» **WHAT TO PRODUCE**: Your task is to print the listing exactly as it stands.

^^^^

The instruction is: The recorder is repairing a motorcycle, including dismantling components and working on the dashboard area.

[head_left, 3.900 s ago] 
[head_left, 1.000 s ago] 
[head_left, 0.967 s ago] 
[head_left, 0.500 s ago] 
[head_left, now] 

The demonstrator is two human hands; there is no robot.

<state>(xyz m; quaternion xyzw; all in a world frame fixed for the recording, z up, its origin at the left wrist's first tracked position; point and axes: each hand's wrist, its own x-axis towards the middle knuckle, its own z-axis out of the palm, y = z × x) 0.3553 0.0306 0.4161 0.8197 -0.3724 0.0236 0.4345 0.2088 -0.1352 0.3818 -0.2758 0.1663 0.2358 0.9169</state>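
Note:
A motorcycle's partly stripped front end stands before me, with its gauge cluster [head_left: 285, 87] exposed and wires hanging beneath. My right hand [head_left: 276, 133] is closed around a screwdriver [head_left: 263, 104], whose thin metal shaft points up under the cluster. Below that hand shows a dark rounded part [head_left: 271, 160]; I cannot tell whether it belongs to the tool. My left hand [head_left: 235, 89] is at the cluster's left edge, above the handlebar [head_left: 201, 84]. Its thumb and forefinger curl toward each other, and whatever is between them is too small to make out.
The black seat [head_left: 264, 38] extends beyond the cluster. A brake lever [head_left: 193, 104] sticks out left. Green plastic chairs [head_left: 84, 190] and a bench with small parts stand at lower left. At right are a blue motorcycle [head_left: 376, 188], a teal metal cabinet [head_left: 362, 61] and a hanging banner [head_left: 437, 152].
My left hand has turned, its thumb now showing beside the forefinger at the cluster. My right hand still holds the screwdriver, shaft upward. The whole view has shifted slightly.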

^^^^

» **TASK RESULT**:
The instruction is: The recorder is repairing a motorcycle, including dismantling components and working on the dashboard area.

[head_left, 3.900 s ago] 
[head_left, 1.000 s ago] 
[head_left, 0.967 s ago] 
[head_left, 0.500 s ago] 
[head_left, now] 

The demonstrator is two human hands; there is no robot.

<state>(xyz m; quaternion xyzw; all in a world frame fixed for the recording, z up, its origin at the left wrist's first tracked position; point and axes: each hand's wrist, its own x-axis towards the middle knuckle, its own z-axis out of the palm, y = z × x) 0.3553 0.0306 0.4161 0.8197 -0.3724 0.0236 0.4345 0.2088 -0.1352 0.3818 -0.2758 0.1663 0.2358 0.9169</state>
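Note:
A motorcycle's partly stripped front end stands before me, with its gauge cluster [head_left: 285, 87] exposed and wires hanging beneath. My right hand [head_left: 276, 133] is closed around a screwdriver [head_left: 263, 104], whose thin metal shaft points up under the cluster. Below that hand shows a dark rounded part [head_left: 271, 160]; I cannot tell whether it belongs to the tool. My left hand [head_left: 235, 89] is at the cluster's left edge, above the handlebar [head_left: 201, 84]. Its thumb and forefinger curl toward each other, and whatever is between them is too small to make out.
The black seat [head_left: 264, 38] extends beyond the cluster. A brake lever [head_left: 193, 104] sticks out left. Green plastic chairs [head_left: 84, 190] and a bench with small parts stand at lower left. At right are a blue motorcycle [head_left: 376, 188], a teal metal cabinet [head_left: 362, 61] and a hanging banner [head_left: 437, 152].
My left hand has turned, its thumb now showing beside the forefinger at the cluster. My right hand still holds the screwdriver, shaft upward. The whole view has shifted slightly.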

With that, the output is complete.